● **What is needed**:
Could you set down exactly the lines of the data below, starting at the one that holds "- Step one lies" and ending at the one that holds "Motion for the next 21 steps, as", both included, and only those?

Source records below:

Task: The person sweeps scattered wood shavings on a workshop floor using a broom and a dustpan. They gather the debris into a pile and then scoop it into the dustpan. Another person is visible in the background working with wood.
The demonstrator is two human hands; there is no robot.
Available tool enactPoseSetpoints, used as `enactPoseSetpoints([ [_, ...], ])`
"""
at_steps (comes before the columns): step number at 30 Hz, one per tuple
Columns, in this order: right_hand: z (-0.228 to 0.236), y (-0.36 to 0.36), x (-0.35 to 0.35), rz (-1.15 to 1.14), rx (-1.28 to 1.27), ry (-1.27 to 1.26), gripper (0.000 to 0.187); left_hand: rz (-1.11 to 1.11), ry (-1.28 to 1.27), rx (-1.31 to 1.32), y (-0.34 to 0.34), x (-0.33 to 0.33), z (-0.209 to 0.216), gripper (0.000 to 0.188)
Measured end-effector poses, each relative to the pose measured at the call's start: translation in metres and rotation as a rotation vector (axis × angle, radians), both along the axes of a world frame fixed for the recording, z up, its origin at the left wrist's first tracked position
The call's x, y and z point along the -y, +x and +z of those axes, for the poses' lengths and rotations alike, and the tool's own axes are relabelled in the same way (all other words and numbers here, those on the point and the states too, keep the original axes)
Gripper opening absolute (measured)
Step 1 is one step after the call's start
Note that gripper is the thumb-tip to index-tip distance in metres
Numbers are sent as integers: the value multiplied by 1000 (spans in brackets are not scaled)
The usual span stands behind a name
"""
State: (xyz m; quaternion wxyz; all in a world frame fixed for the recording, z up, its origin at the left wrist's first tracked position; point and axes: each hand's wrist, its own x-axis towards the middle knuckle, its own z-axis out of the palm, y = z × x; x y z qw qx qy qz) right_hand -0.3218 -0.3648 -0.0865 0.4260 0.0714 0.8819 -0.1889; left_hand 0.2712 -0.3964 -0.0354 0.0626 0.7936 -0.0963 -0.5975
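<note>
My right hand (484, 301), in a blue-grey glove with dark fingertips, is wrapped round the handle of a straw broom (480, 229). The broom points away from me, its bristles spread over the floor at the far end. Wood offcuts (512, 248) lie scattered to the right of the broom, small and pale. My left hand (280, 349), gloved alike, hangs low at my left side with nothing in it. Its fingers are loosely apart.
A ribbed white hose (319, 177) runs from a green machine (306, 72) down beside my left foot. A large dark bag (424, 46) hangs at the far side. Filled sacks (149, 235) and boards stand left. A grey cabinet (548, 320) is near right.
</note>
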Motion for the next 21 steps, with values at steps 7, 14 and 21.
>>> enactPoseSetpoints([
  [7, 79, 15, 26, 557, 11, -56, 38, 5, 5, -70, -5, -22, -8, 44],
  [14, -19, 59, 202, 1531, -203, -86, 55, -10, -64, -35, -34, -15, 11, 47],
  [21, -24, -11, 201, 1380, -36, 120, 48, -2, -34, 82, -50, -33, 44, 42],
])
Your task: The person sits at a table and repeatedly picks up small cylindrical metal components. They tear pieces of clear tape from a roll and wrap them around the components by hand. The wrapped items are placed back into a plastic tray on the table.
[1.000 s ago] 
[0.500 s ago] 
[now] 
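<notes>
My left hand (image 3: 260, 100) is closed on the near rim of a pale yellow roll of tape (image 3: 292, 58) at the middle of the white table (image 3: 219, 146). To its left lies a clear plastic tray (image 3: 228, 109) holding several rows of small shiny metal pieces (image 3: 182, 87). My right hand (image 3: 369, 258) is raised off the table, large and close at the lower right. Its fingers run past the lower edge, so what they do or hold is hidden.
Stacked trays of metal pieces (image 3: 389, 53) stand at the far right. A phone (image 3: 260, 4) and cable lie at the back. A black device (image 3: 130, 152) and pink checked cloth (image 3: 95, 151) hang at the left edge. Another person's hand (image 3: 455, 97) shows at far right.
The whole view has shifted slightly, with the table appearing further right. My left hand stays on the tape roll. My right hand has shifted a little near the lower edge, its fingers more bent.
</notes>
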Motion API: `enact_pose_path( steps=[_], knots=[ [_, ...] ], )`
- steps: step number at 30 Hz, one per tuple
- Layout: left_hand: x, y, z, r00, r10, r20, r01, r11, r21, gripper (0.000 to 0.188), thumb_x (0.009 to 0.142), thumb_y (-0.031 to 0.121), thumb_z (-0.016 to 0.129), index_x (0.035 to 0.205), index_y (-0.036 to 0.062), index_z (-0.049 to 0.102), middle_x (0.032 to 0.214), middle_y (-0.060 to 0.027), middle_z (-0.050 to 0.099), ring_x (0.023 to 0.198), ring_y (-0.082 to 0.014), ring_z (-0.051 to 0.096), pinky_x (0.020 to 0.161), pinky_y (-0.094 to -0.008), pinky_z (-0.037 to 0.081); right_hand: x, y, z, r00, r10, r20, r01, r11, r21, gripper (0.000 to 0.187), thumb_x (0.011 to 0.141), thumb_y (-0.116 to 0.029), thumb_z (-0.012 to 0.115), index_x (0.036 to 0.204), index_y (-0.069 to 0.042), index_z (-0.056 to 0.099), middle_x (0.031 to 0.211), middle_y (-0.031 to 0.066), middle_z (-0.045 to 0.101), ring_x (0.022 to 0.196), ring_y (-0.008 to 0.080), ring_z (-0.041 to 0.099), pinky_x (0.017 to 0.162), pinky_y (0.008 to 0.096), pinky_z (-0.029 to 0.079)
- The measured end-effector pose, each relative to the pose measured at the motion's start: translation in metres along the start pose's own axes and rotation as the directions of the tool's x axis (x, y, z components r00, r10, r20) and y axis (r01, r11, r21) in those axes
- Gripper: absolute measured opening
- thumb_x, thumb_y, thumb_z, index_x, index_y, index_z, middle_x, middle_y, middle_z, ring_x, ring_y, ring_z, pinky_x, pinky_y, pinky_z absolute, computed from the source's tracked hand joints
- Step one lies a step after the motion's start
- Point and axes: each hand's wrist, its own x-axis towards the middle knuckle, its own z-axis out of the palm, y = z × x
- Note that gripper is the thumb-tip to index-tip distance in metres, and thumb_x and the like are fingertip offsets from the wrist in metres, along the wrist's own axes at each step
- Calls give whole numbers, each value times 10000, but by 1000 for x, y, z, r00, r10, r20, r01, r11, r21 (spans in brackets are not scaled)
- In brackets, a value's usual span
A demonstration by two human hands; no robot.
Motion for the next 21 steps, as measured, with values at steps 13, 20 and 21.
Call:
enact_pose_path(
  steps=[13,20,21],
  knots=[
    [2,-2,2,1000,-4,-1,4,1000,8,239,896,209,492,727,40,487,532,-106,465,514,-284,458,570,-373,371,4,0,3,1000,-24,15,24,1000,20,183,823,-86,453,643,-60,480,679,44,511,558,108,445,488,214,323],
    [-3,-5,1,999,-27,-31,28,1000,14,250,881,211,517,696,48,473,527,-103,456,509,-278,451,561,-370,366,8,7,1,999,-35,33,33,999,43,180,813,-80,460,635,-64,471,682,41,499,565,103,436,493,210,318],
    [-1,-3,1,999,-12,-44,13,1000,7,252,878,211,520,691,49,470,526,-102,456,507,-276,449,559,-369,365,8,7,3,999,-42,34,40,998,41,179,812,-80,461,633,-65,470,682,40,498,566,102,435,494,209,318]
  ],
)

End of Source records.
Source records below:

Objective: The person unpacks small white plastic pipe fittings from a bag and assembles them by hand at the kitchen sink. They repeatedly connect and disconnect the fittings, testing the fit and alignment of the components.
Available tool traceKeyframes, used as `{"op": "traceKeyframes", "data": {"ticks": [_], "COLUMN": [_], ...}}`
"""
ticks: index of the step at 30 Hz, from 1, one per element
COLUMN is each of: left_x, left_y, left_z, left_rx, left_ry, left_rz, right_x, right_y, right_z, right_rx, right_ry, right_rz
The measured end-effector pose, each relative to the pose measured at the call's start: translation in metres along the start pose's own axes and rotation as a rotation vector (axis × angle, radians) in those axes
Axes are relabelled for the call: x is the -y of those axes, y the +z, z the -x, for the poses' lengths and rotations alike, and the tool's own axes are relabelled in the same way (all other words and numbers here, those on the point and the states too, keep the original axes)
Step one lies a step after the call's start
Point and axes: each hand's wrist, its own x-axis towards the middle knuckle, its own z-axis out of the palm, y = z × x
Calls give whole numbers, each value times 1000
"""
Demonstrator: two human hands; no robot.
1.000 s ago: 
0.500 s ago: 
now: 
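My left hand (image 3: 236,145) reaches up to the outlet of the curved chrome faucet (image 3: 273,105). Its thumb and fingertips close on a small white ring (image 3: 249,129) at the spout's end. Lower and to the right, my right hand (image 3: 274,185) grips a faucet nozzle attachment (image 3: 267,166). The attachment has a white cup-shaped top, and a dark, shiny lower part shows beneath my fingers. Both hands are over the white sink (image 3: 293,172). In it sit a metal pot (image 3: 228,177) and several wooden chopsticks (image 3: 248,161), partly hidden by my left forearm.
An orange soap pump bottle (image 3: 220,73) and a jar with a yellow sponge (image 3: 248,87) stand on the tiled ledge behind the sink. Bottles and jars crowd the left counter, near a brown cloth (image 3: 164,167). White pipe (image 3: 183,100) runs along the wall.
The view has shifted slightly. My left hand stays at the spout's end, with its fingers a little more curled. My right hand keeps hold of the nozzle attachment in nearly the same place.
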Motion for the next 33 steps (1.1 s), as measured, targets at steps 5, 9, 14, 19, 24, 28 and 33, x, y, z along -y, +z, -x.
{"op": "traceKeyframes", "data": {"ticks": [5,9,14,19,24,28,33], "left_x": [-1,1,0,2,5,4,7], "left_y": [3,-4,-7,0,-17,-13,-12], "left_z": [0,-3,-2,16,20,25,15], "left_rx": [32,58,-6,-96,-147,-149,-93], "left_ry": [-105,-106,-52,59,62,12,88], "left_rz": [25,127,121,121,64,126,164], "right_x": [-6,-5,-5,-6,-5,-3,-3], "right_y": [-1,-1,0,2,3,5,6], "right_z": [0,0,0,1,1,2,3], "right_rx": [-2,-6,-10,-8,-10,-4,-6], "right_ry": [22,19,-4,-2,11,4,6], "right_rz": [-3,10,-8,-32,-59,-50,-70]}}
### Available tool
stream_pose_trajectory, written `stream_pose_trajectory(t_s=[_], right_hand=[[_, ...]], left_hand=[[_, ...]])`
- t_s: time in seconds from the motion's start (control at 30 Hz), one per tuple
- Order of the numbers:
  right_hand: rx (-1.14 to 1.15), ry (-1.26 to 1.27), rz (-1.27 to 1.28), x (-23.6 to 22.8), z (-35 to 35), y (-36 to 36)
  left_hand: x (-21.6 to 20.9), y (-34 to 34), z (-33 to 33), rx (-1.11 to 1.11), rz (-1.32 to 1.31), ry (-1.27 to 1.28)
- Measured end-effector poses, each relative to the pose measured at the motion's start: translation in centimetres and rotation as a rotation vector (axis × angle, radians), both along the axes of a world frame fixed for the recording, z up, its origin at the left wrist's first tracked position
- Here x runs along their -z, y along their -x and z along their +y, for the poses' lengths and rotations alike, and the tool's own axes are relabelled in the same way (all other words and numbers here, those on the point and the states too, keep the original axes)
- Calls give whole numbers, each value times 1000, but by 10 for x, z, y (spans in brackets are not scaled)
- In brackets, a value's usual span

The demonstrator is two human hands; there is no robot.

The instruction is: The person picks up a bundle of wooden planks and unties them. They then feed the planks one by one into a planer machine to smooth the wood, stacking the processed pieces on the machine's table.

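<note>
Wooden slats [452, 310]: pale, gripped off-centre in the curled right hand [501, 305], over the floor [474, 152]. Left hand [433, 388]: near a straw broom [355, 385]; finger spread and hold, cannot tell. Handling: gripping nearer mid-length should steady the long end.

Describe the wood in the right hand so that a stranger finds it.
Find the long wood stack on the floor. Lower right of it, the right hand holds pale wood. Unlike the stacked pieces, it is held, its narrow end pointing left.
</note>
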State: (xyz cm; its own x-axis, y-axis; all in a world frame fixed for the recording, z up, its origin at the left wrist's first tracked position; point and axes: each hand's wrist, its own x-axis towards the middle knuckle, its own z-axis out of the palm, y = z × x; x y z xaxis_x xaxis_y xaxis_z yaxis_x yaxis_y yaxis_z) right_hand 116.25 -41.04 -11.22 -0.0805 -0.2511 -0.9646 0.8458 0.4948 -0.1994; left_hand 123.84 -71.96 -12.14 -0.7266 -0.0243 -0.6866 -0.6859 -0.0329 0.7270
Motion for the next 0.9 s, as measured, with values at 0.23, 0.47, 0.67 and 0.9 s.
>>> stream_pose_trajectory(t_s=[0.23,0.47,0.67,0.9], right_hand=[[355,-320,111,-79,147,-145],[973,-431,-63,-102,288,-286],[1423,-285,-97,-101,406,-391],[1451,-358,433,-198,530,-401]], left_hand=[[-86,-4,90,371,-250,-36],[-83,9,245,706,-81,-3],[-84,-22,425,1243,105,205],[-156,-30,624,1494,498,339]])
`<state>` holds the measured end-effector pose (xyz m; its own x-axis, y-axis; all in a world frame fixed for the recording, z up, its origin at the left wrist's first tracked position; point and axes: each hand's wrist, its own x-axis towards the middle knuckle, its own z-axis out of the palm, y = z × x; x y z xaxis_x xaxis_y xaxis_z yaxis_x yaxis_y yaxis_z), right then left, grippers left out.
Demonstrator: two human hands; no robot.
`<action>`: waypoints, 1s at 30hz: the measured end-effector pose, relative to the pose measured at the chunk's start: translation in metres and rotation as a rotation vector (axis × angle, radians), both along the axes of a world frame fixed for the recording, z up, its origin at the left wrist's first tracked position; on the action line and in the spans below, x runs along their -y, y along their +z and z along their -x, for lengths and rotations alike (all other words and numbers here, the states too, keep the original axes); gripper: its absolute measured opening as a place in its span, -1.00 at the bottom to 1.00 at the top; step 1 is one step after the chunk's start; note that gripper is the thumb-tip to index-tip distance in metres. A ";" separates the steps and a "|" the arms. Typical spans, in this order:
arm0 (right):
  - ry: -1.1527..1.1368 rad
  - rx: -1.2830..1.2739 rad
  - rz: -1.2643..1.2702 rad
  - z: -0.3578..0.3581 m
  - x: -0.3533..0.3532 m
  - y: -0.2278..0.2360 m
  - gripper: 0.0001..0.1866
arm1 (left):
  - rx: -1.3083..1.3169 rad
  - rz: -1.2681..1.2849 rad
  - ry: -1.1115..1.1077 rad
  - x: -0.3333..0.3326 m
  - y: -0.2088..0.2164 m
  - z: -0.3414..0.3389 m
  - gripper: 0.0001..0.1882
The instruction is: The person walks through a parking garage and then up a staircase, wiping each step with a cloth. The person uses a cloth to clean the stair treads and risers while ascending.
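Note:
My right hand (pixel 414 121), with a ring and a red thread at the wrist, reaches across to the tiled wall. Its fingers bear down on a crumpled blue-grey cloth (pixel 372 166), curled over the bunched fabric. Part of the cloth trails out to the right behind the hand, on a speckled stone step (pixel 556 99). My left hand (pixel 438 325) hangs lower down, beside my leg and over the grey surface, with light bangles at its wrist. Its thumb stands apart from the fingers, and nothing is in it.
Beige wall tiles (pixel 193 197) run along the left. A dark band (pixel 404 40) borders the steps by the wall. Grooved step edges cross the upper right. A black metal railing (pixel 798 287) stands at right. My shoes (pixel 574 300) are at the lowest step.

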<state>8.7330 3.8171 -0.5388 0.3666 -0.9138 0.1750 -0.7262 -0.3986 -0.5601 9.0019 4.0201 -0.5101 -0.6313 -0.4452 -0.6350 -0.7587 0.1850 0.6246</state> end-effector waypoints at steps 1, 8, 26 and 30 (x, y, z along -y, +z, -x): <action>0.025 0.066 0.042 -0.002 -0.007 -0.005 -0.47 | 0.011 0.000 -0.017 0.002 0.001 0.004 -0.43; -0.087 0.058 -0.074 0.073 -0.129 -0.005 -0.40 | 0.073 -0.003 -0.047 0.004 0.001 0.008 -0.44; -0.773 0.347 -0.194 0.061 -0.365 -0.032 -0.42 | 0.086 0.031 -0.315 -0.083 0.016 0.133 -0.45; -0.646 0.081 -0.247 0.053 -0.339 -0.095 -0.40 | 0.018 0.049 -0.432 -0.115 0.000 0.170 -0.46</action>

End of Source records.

● **Worked solution**:
- Step one lies a step after the motion's start
- Point and axes: each hand's wrist, its own x-axis towards the middle knuckle, its own z-axis out of the palm, y = z × x
- Note that gripper is the thumb-tip to index-tip distance in metres, and thumb_x and the like are fingertip offsets from the wrist in metres, along the wrist's own axes at each step
- Calls give whole numbers, each value times 10000, but by 1000 for x, y, z, r00, r10, r20, r01, r11, r21 (spans in brackets are not scaled)
- In brackets, a value's usual span
A demonstration by two human hands; no robot.
Motion for the next 21 steps, as measured, with values at steps 13, 20 and 21.

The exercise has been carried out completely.